By several measures, Akkar El Atiqa enjoys greater prosperity than its divided neighbour, Halba. “Akkar El Atiqa has this common feeling of being there, even before Lebanon was created,” explains Bissane el-Cheikh, a journalist who grew up on Halba’s outskirts.
During Bissane’s childhood in the late 1980s and early 90s, she recalls that Akkar El Atiqa would host celebratory, days-long banquets on special occasions, such as when Akkari children successfully recovered from surgery. No such community solidarity existed in Halba. “Halba is really like a corridor town – a sudfe [accidental] town,” she concludes sadly.
Yet social cohesion alone does not spare Akkar El Atiqa from danger. Nasser sometimes stays up late to keep an eye on his family’s property, as do other men in the community. Just like Maher, Nasser is sceptical about the state’s ability to keep the town safe, especially given the recent rise in crime rates.
“We’re talking about a very remote region in the mountains. Here we have no choice but to resort to protecting ourselves and our land [with weapons].”
‘We look after each other’
The threat of violence is never very far away. Just a few kilometres from the Gibelacar fortress lies the Sheikh Jnaid spring – an important meeting point and source of freshwater for the town. Only last month, a gunfight over access to the spring led to two deaths.
“There is unregulated building going on up there [in the mountains],” explains Nasser, as he puffs on his shisha pipe. “It is drying up and polluting the water source for the town. It’s not a new dispute. It’s been going on since the sixties.”
Unlike in Halba, the municipal police play no role in organising Akkar El Atiqa’s informal neighbourhood watch system, although they are still responsible for arresting suspected criminals. Making the community safer is the volunteers’ key motivation to keep a vigil over the town; none of them receives any compensation for their efforts.
“We look after each other. People will share in the [WhatsApp] group if a car has come and stopped somewhere. Anything that happens, they will be in touch with me on the phone, they’ll say ‘Nasser, get moving!’”
Yet even the dedication of people like Nasser cannot overcome Akkar’s crueller realities. Crime rates have reportedly eased since the summer, but many Akkaris remain cut off from decent job opportunities and public services as basic as drinking water, electricity, and waste collection.
“Unfortunately, this region has always been marginalised and far from Beirut,” says Nasser. “You’ve seen the streets, the general situation.

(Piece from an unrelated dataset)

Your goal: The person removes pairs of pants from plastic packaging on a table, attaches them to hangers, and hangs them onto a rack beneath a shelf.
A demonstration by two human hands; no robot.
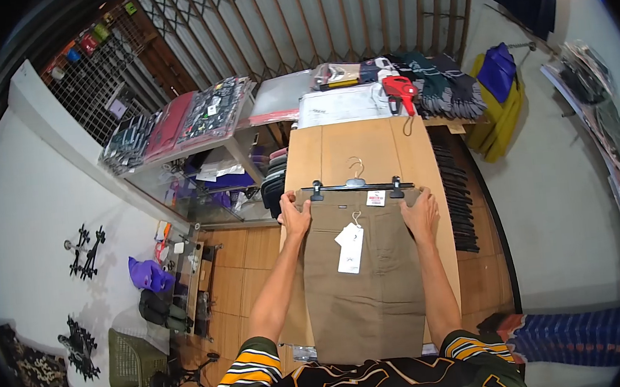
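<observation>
An olive-brown garment (349, 301) lies flat on the cardboard-topped table, its top edge clipped to a black clip hanger (357, 186) with a metal hook. White tags (352, 252) hang on its front, and a small red-and-white label (376, 198) sits near the waistband. My left hand (295, 215) pinches the garment's upper left corner beside the left clip. At the upper right corner, my right hand (420, 215) grips the fabric just outside the right clip.
A red tagging gun (400, 96) rests on white papers (339, 106) at the table's far end. Packed clothes (214, 110) lie on a glass case to the left. Folded dark clothes (444, 86) lie at the back right. A green basket (135, 367) stands lower left.
</observation>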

Our villages are nice but lack real infrastructure or development.”
Back in Halba, Maher takes a seat at Anawa’s Coffee Shop. He and Abdullah have just completed a winding, silent drive into the mountains, showcasing the view stretching across Halba’s dull, brown plains towards the distant Mediterranean Sea.
Anawa’s feels strangely at odds with the rest of Halba, where most locals gather at makeshift roadside coffee carts, surrounded by shuttered stores. The place has the hipsterish gloss of a trendy Beirut cafe, adorning coffees with latte art and serving gourmet focaccias. Maher sticks to a traditional Lebanese coffee – he and his friends usually play cards at a less fancy place than Anawa’s.

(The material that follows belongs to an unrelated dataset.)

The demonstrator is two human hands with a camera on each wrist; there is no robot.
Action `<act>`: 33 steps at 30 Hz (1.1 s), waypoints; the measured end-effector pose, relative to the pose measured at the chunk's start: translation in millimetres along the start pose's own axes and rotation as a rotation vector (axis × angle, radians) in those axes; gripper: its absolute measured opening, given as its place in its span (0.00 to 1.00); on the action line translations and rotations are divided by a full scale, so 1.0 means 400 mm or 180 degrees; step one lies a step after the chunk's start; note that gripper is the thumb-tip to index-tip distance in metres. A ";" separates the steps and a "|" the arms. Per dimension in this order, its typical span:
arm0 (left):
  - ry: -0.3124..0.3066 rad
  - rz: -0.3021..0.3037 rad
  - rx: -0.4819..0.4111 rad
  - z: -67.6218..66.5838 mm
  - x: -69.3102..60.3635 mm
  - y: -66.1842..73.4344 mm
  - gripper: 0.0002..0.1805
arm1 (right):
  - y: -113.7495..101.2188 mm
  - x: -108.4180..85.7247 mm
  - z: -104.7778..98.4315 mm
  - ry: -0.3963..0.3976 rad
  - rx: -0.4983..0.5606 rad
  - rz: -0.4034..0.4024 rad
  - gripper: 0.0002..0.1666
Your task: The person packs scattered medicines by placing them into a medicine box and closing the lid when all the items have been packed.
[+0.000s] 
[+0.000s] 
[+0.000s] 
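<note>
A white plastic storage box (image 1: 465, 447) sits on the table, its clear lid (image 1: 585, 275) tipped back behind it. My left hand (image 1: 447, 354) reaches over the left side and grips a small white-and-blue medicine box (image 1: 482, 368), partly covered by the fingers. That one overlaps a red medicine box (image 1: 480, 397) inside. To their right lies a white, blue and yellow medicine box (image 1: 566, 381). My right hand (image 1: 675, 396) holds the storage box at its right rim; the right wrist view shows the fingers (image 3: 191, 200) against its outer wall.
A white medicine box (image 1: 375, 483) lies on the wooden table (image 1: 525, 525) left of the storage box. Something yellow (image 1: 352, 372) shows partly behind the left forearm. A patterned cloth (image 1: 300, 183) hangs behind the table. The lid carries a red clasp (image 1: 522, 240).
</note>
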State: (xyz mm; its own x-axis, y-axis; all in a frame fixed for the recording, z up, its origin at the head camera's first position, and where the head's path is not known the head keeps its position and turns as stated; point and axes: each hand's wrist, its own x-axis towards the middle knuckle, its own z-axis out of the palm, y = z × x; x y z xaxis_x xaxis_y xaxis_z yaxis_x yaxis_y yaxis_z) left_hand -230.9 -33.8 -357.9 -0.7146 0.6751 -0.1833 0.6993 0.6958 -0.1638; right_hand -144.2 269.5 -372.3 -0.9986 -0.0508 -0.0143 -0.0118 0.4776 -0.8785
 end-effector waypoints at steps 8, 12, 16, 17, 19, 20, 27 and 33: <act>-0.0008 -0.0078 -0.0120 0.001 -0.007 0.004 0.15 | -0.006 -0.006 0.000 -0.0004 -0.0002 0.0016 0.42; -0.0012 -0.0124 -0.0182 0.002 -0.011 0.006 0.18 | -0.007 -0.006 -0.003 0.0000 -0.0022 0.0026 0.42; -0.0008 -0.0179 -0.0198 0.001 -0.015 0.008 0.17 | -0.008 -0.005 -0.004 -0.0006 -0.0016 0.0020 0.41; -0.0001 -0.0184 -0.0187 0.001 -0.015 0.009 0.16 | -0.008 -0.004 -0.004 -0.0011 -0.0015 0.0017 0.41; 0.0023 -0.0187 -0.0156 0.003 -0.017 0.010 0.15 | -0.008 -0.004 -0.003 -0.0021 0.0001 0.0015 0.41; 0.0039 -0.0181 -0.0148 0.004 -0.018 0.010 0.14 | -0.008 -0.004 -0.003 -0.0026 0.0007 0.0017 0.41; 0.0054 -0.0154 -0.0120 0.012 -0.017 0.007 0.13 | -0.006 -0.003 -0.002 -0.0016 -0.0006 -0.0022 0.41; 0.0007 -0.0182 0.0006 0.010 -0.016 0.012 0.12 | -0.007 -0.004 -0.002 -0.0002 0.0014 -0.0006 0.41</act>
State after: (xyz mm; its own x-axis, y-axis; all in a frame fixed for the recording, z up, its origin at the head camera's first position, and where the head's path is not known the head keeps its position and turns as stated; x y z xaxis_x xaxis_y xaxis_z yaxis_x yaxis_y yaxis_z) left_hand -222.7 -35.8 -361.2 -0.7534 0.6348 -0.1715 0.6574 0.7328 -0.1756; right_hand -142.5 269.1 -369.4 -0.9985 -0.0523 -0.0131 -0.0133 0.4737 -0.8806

After some more silence, Maher explains that he is proud of his work as a town protector. He would like an official position with Halba’s municipality, which would ideally provide him with a more stable income. In fact, any regular job would lead Maher to quit his town protector duties. “You can’t do both,” he asserts.
Maher holds out little hope for a better life in Halba, where Lebanon’s economic crisis has exacerbated the town’s deeply embedded, longstanding problems.

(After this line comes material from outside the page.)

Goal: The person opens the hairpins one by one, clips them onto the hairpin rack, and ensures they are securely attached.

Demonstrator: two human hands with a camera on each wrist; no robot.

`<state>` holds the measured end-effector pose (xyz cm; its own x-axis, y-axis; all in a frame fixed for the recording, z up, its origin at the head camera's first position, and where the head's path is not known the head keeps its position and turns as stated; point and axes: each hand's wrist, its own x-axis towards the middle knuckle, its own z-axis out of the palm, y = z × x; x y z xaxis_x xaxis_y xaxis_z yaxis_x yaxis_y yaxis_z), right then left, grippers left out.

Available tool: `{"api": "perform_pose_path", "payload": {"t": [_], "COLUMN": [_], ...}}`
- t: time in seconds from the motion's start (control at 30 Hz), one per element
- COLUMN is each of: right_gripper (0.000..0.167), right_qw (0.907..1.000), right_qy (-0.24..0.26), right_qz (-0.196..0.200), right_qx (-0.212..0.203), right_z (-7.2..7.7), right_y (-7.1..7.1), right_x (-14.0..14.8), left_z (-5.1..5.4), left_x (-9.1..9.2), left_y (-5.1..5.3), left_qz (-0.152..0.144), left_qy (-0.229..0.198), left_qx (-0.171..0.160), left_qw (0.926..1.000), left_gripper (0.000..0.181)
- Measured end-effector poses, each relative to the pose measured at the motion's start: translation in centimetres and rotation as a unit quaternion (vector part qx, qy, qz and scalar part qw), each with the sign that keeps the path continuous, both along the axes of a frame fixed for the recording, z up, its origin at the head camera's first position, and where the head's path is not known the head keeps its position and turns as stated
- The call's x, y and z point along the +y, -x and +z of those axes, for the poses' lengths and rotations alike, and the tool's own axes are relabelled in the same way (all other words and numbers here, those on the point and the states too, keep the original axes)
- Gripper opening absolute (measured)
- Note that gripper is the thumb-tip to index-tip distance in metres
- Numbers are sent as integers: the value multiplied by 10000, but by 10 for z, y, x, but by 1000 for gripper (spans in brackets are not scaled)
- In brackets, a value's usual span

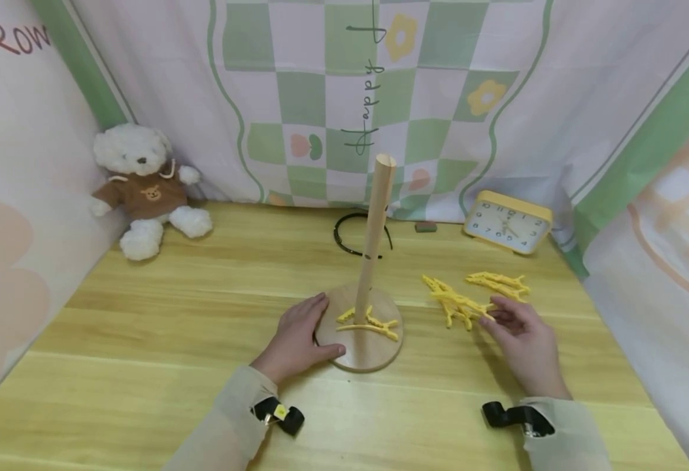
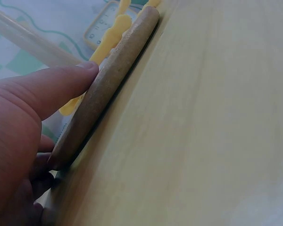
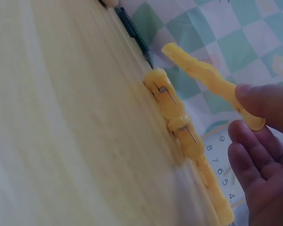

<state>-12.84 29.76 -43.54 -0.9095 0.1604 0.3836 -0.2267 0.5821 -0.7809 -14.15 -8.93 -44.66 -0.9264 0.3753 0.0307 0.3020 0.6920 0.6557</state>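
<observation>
A round wooden base (image 1: 344, 356) with an upright wooden pole (image 1: 376, 222) stands mid-table. My left hand (image 1: 297, 340) holds the base at its left rim, thumb (image 2: 70, 84) against its edge and the other fingers partly hidden behind. Yellow clothespins (image 1: 368, 328) lie on the base around the foot of the pole. On the right, my right hand (image 1: 523, 333) pinches one yellow clothespin (image 3: 212, 80) between thumb and fingertips, raised off the table. Below it, several more clothespins (image 3: 172, 110) with metal springs rest on the table; others (image 1: 497, 282) lie just behind.
Behind the pole lies a thin black headband (image 1: 344, 245). A small dark block (image 1: 425, 227) and a yellow clock (image 1: 509, 222) are at the back right. A white teddy bear (image 1: 144, 190) sits back left. Patterned curtains (image 1: 297, 85) hang around the wooden table (image 1: 174, 333).
</observation>
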Motion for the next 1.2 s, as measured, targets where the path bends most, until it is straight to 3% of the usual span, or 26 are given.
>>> {"api": "perform_pose_path", "payload": {"t": [0.4, 0.9, 1.2], "right_gripper": [39, 32, 31], "right_qw": [9965, 9885, 9837], "right_qy": [583, 749, 930], "right_qz": [513, 1261, 1488], "right_qx": [-299, -363, -385], "right_z": [3, 5, 2], "right_y": [-3, -8, -10], "right_x": [-24, -59, -73], "left_z": [-2, -3, 1], "left_x": [0, 0, 1], "left_y": [1, 1, 0], "left_qz": [-2, -2, 8], "left_qy": [12, 48, -11], "left_qx": [49, 78, 31], "left_qw": [10000, 10000, 10000], "left_gripper": [98, 98, 102]}}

“There’s no medicine. No hospitals, No fuel. Food is so expensive,” says Maher. “If you don’t have someone from overseas sending you money … you can’t [live].”
A town protector for now, Maher dreams of returning to Australia, far away from Halba’s dusty streets. “You know, it’s a different life over there,” he reminisces, his voice growing softer. “It’s so beautiful: Australia is amazing.”
“Inshallah [God willing], the airport will open tomorrow so that I can go.”